1- yılın dokuzuncu ayıdır; ''Eylül! Öyle bir ay ki, geçen her güzel günü için ona minnettar olmak gerekir. Eylül, esef ve özlem ayıdır, içine birkaç günlük kış hücumundan acı düştüğü için, insan o güzel havaların, devamlı yazın artık geçtiğini anlayıp üzülür, özlem çeker…''
2- mehmet rauf'un bir romanıdır. ''psikolojik roman'' türünün edebiyatımızdaki en güzel örneklerinden biridir. karakterlerin ruhsal çözümlerinde her okur kendini görebilir; romanın belki de en güzel tarafı budur. suat ve necip arasında yaşanan aşk ve her ikisinin kendi içinde verdiği savaş da dokunaklı ve etkileyicidir.
dünyadaki tüm mevsimlerin benliklerini kaybetmeden çatısı altında birleşmesi gereken mevsim. mesela tüm mevsimlerin adı eylül olsa ama yine kar yağsa. tüm mevsimler eylül olsa ve ismini kaybetmiş bir zamanda devamlı ağaçlar yeşerse. acaba adı eylül de olsa sırf bu yüzden tüm mevsimlerden sıkılıp nefret eder miydik? ya da gecenin bir vakti normal insanlar gibi uyumak yerine dandik bir mevsim hakkında düşüncelere dalmanın vakit kaybı olduğunu mu düşünürdük? bir de neden eylül yani?**
ilk okuduğum da 12 yaşındaydım, okuma parçası gibi hemen bitirip kaldırmıştım bir köşeye,
ikinci seferde aşkın ne güzel bir duygu olduğunu anladım, lisedeydim tabi ve aşk orda yazan gibi bişey sanacak kadar saftım.

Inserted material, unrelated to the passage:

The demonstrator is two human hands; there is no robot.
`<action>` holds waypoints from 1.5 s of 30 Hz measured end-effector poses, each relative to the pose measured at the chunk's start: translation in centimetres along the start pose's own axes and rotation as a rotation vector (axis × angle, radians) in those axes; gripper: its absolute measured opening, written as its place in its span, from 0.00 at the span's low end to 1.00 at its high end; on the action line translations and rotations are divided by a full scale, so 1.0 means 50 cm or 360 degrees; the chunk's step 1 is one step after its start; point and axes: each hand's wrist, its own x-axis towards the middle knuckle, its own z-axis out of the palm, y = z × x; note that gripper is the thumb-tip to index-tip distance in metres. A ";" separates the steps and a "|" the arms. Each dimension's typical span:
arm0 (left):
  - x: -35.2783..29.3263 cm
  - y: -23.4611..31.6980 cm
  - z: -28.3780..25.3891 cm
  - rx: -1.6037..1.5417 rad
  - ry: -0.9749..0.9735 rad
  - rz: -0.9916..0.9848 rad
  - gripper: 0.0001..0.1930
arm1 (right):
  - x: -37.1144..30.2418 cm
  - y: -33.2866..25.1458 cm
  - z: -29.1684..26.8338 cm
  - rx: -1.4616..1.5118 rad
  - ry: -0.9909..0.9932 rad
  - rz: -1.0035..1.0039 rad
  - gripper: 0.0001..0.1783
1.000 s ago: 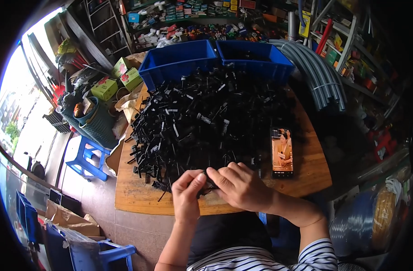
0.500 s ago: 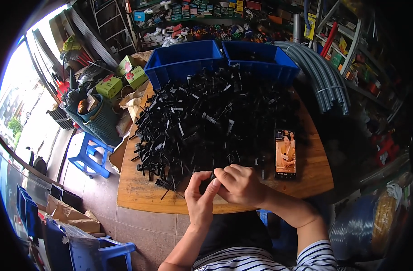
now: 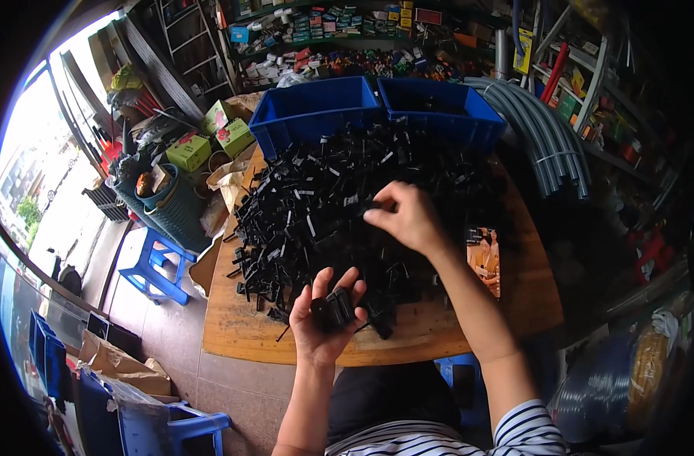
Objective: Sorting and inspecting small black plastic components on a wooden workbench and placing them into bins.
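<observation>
A heap of small black plastic pieces (image 3: 301, 194), some with pale strips, spreads over the wooden table (image 3: 248, 338). My left hand (image 3: 316, 340) is palm up near the table's front edge, its fingers curled round a black plastic piece (image 3: 336, 309); whether more than one lies in the palm is hard to tell. Farther forward, my right hand (image 3: 409, 219) hovers at the middle of the heap. Its thumb and index finger are pinched together at the dark pieces, and whatever is between them blends into the black behind.
Two blue bins (image 3: 314, 125) stand side by side behind the heap. A phone with a lit screen (image 3: 484, 262) is on the table's right, beside my right forearm. Grey pipes (image 3: 548, 144) curve along the right; a blue stool (image 3: 145, 266) stands on the left.
My hands were together at the table's front edge and are now apart. The right reached forward to the heap; the left turned palm up, showing the black piece in it.
</observation>
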 end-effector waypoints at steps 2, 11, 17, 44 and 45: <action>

En son bikaç hafta önce tekrar okudum . Artık aşkı tatmış bir birey olarak "keşke o dönemlerde yaşasaydım" diyerek iç geçirdim sadece...
(bkz: mehmet rauf)
Mehmet Rauf'un kaleme aldığı müthiş eser. Suad'la Necib'in ilk başlarda yanlış olarak değerlendirilen sonra öyle bir aşk ki tüm ayrıntılarıyla kabul edilen sevgileri.. Mehmet Rauf'un bu kadar tasvir ve betimlemeyi nasıl yapmıştır hala aklım almıyor. Kitabı ikinci kez okuyorum ve yarısından çoğunu bitirdim, fakat bu sefer sevdiğim cümlelerin altını çizerek ilerliyorum.. Zamane aşklarını, gençlerini ve ayrılıklarını gördükçe kitaba gömülesim, bu kitabın bulunduğu zamanda yaşayasım geliyor. Necib'in saf aşkı belki bu dünya üzerinde hiç bir zaman olamayacak kadar masum ve gerçek.
" Onu kalbinin üstünde o kadar taşımıştı ki, hemen kalbi olmuştu."
Dalından kopan yaprakların
Sararan yanlarına yazdım adını
Sahte bir gülüşten ibarettin oysa.
Ve hiç bilmedin ellerimin soğuğunu.
Eylül’dü……
Di’li geçmiş bir zamandı yaşadığımız
Adımlarımızın kısalığı bundandı
Bundandı gözlerimin durgunluğu.
Sarı sıcak cümlelerde sözün kadar yalan,
Ellerin kadar ıssız,
Sen kadar zamansız molalar veriyordum
Ve çocuksu bir bencillikti hüznümüz.
Eylül’dü…..
izlerini çizdiği zaman ansızın gidişin,
Şimdi yoktu bi anlamı suskunluğun.
Çırılçıplak kalakaldım sessizliğinin orta yerinde.
Sonra sesime yankı vermeyen uçurumlar kıyısında yürüdüm bir zaman
En çok sesini aradım.
Gözlerinse asılı bıraktığın yerdeydiler hâlâ.
Gözlerini sildi zaman..
Dedim ya… Eylül’dü.
Savruluşu bundandı kimsesizliğimizin.